Sin embargo, no sería deseable una nueva decepción colectiva. Con las reticencias a flor de piel, más el resquemor atesorado por decisiones controvertidas, necesarias, durante el curso de esta epidemia, las directrices se han ido estableciendo sobre la marcha, conforme se hacía acopio del conocimiento. Han sido anuncios de algo que esperemos que culmine con éxito, una vez sancionadas sus bondades. Las ventajas de las vacunas, consideradas de modo global para la salud pública, han sido de tal envergadura que los inconvenientes, en forma de efectos secundarios, se consideran meramente excepcionales, salvo casos aislados, ante la magnitud de sus beneficios. Han supuesto además, en la evolución humana, un hito comparable a logros como la potabilización del agua o los antibióticos, que eliminaron desgracias y sufrimientos de un tiempo pasado.
Nos sentimos abrumados. Pero también, por qué no, confundidos y desorientados por la avalancha de informaciones, sin el debido control y asesoría. Tal entusiasmo no es compartido, por muy diferentes razones, por todo el mundo. Cabría esperar, a la vista del actual panorama, con la inapelable rotundidad de las cifras de afectados y muertos, que el número de convencidos aumentara, optando por protegerse y proteger a otros, ante la incertidumbre de cómo evoluciona el contagio por este virus, oscilante entre asintomáticos y gravedad extrema.
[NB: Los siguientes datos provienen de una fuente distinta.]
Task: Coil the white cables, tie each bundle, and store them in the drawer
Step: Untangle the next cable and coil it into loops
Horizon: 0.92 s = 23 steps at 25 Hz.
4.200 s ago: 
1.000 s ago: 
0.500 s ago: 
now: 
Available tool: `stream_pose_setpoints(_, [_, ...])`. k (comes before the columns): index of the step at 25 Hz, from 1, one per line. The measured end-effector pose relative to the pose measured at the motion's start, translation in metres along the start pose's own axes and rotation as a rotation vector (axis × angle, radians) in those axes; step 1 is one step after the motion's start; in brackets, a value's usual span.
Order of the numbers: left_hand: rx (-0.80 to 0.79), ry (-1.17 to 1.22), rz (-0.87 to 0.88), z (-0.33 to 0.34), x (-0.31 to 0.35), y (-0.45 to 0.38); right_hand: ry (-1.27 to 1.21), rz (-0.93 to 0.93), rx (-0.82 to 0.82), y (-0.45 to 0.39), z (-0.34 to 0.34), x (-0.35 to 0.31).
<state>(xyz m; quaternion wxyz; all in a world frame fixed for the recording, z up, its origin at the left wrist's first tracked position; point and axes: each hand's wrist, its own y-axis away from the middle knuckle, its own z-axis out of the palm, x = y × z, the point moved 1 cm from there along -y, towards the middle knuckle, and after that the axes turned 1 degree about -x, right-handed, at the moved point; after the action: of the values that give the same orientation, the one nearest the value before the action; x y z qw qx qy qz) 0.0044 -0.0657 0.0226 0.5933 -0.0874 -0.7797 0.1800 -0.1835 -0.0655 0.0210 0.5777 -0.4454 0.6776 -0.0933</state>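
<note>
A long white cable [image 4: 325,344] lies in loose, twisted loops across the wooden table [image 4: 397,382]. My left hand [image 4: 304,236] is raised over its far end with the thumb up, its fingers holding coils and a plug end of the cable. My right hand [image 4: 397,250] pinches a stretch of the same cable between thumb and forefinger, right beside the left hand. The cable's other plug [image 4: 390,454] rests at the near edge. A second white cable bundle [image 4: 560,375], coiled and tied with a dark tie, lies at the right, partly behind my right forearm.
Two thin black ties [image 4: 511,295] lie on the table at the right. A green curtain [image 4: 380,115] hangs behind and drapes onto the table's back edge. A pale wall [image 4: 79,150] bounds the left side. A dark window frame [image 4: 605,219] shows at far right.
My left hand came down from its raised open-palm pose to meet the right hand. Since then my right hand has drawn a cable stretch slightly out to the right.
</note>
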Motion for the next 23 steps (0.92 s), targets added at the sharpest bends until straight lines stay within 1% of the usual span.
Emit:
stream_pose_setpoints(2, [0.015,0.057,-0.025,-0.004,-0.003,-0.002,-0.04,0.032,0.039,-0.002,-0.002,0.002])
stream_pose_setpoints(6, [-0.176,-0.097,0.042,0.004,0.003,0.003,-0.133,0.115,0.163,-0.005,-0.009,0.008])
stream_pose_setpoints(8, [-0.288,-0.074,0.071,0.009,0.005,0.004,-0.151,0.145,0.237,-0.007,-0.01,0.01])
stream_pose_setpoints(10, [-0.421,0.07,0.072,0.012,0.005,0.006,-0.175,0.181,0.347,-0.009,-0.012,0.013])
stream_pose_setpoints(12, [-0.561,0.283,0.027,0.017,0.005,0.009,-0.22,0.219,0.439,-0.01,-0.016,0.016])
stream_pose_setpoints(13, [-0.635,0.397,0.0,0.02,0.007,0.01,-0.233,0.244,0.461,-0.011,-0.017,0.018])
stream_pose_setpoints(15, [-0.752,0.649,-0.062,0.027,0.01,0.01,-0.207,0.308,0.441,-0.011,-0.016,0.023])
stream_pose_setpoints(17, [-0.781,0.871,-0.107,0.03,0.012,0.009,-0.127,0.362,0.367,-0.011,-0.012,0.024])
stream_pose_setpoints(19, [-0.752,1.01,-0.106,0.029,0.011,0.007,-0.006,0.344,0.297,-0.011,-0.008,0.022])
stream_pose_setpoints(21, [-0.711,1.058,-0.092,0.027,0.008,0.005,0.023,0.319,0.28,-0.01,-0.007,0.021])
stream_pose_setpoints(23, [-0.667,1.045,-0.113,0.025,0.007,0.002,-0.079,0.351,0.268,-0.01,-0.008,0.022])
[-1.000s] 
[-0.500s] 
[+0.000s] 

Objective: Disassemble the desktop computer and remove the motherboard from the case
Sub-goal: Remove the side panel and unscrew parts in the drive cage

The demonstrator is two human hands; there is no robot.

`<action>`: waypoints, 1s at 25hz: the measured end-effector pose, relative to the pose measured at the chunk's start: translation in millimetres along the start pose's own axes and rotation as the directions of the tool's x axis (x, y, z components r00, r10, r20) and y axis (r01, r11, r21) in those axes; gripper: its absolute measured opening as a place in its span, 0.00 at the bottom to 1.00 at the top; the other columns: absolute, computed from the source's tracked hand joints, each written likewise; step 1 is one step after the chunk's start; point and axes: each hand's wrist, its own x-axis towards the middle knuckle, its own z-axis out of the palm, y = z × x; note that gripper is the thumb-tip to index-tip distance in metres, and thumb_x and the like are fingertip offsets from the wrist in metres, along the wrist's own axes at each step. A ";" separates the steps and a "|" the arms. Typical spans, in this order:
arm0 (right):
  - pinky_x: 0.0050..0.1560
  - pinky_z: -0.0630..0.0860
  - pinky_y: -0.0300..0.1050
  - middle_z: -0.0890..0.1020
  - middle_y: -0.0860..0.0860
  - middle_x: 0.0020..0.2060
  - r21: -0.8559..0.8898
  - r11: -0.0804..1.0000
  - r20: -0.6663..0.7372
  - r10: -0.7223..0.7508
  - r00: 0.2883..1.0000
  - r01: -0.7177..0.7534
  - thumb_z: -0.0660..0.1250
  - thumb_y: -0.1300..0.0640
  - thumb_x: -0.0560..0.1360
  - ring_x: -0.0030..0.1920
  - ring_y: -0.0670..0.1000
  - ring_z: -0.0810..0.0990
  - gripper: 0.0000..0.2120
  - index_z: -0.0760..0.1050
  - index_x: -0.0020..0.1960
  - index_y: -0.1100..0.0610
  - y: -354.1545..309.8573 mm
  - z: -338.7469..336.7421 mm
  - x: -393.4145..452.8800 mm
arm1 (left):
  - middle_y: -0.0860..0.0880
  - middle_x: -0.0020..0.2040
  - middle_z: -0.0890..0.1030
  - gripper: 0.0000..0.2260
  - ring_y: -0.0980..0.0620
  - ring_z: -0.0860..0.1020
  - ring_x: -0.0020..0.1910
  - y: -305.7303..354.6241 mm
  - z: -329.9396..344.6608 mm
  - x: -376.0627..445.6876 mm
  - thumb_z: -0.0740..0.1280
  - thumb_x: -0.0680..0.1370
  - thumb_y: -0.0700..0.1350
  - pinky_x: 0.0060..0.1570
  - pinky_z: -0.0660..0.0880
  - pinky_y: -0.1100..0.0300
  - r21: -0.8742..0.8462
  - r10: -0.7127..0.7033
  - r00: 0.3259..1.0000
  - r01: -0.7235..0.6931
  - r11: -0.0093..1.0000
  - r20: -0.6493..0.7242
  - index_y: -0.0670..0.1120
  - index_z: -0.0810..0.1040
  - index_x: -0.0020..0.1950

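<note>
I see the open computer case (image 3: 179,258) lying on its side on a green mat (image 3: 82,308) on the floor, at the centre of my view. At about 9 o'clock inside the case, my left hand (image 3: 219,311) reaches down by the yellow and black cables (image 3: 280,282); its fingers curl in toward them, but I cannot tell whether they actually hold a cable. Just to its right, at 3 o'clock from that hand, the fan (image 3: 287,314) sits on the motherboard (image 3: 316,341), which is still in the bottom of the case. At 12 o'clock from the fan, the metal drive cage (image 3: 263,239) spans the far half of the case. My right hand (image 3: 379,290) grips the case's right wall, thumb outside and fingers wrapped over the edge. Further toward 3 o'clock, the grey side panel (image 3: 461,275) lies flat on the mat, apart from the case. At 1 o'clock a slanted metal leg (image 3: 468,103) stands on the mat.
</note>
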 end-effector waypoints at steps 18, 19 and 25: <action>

La conmoción generada por la actual crisis sanitaria quizás tenga la virtud de que otras vacunas –que por desgracia carecen de la consideración colectiva, aun siendo necesarias– sean aceptadas de buen grado. Todo ello en un intento de superar esta pesadilla en la que estamos. Marcados por la huella indeleble de mostrarnos inermes ante los desafíos de la vida. Y también fiados a una idea de la felicidad voluble, sometida a los embates del caprichoso azar.